Data below:
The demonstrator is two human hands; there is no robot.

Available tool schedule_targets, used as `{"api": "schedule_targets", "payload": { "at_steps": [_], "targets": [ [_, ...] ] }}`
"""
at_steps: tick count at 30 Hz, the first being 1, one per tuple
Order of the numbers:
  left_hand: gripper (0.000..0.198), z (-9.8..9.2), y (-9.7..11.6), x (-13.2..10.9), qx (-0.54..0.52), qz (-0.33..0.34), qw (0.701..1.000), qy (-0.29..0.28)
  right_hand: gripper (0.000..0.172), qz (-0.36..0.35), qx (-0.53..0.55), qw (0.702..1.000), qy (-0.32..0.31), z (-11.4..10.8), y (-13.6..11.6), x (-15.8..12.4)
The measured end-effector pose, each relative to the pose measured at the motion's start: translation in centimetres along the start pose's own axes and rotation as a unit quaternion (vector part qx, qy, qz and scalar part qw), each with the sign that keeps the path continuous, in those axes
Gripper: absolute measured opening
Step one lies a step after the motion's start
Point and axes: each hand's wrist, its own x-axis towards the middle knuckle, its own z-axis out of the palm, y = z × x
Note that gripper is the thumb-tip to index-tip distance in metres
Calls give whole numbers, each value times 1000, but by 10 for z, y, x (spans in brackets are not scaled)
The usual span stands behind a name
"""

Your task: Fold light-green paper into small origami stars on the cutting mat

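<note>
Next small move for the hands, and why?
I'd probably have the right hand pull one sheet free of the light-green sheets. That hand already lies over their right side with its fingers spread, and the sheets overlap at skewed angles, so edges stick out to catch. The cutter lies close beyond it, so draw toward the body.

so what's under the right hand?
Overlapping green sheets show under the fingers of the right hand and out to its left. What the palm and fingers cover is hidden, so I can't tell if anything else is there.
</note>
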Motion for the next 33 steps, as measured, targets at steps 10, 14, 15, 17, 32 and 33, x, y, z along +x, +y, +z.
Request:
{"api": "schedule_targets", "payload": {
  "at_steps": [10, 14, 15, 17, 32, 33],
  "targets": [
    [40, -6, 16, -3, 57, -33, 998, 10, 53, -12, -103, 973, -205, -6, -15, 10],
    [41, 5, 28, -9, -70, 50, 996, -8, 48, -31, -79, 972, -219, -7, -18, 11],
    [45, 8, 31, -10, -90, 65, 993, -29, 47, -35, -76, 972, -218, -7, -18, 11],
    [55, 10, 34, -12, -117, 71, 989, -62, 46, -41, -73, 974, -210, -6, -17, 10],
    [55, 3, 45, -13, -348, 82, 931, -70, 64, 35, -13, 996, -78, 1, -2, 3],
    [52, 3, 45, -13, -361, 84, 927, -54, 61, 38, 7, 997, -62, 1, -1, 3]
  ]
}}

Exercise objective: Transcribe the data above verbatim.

Exercise solution:
The demonstrator is two human hands; there is no robot.

Available tool schedule_targets, used as `{"api": "schedule_targets", "payload": { "at_steps": [_], "targets": [ [_, ...] ] }}`
"""
at_steps: tick count at 30 Hz, the first being 1, one per tuple
Order of the numbers:
  left_hand: gripper (0.000..0.198), z (-9.8..9.2), y (-9.7..11.6), x (-13.2..10.9), qx (-0.54..0.52), qz (-0.33..0.34), qw (0.701..1.000), qy (-0.29..0.28)
  right_hand: gripper (0.000..0.172), qz (-0.36..0.35), qx (-0.53..0.55), qw (0.702..1.000), qy (-0.32..0.31), z (-11.4..10.8), y (-13.6..11.6), x (-15.8..12.4)
The measured end-effector pose, each relative to the pose measured at the motion's start: translation in centimetres along the start pose's own axes and rotation as a unit quaternion (vector part qx, qy, qz and scalar part qw), each with the sign that keeps the path continuous, in those axes
Gripper: absolute measured opening
Step one lies a step after the motion's start
Point and axes: each hand's wrist, its own x-axis towards the middle knuckle, its own z-axis out of the palm, y = z × x
Note that gripper is the thumb-tip to index-tip distance in metres
Calls give whole numbers, each value times 1000, but by 10 for z, y, x (spans in brackets are not scaled)
The usual span stands behind a name
"""

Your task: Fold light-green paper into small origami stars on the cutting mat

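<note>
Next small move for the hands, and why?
I'd probably have the right hand pull one sheet free of the light-green sheets. That hand already lies over their right side with its fingers spread, and the sheets overlap at skewed angles, so edges stick out to catch. The cutter lies close beyond it, so draw toward the body.

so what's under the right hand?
Overlapping green sheets show under the fingers of the right hand and out to its left. What the palm and fingers cover is hidden, so I can't tell if anything else is there.
</note>
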Motion for the next 33 steps, as measured, targets at steps 10, 14, 15, 17, 32 and 33, x, y, z along +x, +y, +z.
Request:
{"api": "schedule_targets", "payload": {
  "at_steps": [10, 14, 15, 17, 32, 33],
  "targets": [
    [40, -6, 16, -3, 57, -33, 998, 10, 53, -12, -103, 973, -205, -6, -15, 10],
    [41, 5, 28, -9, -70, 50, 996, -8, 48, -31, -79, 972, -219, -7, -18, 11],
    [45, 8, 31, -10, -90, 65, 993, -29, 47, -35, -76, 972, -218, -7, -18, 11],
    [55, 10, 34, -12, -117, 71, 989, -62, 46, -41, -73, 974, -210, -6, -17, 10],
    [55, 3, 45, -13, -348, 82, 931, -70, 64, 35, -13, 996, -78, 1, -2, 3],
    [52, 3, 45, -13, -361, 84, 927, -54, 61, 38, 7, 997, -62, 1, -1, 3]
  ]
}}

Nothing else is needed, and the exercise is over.